The government can avoid this negative result. Restrictions on exports are basically your beggars’ policies, which is why they encourage retaliation rather than cooperation. The first best approach will consist of actions aimed at minimizing disruptions to food supply, such as ensuring that workers in the food sector can continue to produce under good and safe health conditions, eliminate congestion that damages the food supply chain, and ensure that trade is a key input in food production can smoothly flow across borders.
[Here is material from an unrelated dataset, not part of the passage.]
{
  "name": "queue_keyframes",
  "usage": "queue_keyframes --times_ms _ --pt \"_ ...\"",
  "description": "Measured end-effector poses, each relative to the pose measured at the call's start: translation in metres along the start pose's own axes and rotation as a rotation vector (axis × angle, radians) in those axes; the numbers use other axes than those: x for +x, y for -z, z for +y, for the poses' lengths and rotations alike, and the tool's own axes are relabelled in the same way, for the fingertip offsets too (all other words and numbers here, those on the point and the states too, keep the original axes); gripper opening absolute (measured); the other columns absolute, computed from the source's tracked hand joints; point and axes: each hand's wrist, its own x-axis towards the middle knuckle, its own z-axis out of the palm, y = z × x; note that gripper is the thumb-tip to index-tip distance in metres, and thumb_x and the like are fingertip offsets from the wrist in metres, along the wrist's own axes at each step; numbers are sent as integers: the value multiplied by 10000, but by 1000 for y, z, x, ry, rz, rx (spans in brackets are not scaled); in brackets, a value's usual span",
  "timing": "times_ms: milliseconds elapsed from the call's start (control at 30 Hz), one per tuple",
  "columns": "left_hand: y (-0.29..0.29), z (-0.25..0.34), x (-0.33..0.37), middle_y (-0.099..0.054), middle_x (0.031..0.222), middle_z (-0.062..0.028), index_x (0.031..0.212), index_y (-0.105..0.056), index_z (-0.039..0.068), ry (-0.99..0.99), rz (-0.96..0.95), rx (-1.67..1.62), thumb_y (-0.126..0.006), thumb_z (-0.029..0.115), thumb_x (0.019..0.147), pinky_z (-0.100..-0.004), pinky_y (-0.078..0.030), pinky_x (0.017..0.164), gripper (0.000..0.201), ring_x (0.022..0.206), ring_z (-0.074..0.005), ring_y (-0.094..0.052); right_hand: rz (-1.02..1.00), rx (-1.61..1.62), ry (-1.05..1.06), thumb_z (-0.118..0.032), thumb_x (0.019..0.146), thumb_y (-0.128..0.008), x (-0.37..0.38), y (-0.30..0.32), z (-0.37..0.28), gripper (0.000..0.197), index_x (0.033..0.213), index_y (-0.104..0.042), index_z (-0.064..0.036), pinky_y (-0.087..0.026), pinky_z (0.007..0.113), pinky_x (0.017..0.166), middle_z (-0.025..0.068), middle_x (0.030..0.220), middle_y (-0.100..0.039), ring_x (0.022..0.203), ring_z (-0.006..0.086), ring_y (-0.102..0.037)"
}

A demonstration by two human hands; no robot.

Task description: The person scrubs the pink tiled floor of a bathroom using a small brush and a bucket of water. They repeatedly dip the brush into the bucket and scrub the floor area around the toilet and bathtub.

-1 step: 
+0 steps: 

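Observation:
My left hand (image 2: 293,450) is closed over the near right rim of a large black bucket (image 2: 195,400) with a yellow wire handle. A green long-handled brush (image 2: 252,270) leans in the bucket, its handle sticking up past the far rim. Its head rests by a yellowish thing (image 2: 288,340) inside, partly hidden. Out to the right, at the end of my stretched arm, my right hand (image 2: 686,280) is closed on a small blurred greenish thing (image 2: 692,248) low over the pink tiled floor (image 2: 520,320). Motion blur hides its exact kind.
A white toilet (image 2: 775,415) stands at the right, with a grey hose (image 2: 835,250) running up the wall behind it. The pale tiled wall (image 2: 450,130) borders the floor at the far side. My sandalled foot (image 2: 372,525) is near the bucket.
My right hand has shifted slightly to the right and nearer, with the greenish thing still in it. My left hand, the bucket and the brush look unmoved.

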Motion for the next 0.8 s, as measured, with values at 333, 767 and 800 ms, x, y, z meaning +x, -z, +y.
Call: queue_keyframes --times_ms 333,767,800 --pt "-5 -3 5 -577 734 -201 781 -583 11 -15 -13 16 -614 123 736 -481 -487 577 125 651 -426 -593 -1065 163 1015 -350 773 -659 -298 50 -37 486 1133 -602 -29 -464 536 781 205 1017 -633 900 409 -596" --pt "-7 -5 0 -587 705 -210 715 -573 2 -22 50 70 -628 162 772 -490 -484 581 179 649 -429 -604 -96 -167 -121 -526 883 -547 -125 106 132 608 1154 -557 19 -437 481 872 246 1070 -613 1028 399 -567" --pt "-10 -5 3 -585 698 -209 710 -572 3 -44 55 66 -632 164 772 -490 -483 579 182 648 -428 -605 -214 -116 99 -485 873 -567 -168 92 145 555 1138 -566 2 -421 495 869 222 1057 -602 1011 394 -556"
This approach, by increasing domestic food supply, will reduce global supply shortages and reduce price spikes, thus having a positive overflow effect on other countries.

Editor’s note: The views expressed in this column are those of the authors and their views do not represent the views of the World Bank Group.

Reference

Aguiar, A, M Chepeliev, E Funnel, R McDougall and D van der Mensbrugghe (2019), “GTAP Database: Version 10”, Journal of Global Economic Analysis 4 (1): 1-27.

Espitia, A, N Rocha and M Ruta (2020a), “Covid-19 and Food Protectionism: The Impact of the Pandemic and Export Restrictions on the World Food Market ”World Bank working paper.

Espitia, A, N Rocha and M. Ruta (2020b), “Database of trade flows and COVID-19 policies“, Washington DC: World Bank.

EUI-GTA-WB (2020), “Covid-19 Trade Policy Monitoring: Food and Medical Products

Giordani, P, N Rocha and M Ruta (2016), “Food prices and the multiple effects of trade policy”, Journal of International Economics 101: 102-122.

Laborde, D, W Martin and R Vos (2020), “Poverty and food insecurity can grow dramatically when COVID-19 spreads”, International Food Policy Research Institute, April 16.

Martin W and J Glauber, (2020), “Trade policy and food safety”, in R Baldwin and S Evenett (eds), COVID-19 and Trade Policy: Why Reviving the Inner Will Not Work, London: CEPR Press.

Torero Cullen, M (2020), “Coronavirus, food supply chain under pressure: what to do?”, Food and Agriculture Organization, March 24.

Voegele, J (2020), “Three imperatives to keep food moving in times of fear and confusion”, World Bank Voices, April 3.

Final note

1 The most affected countries are defined based on information from the World Health Organization about the total number of confirmed cases.

2 To explain this heterogeneous effect across countries and products, we rely on country-product-level data on the share of low-skilled workers in total value added in exports (Auguiar et al. 2019).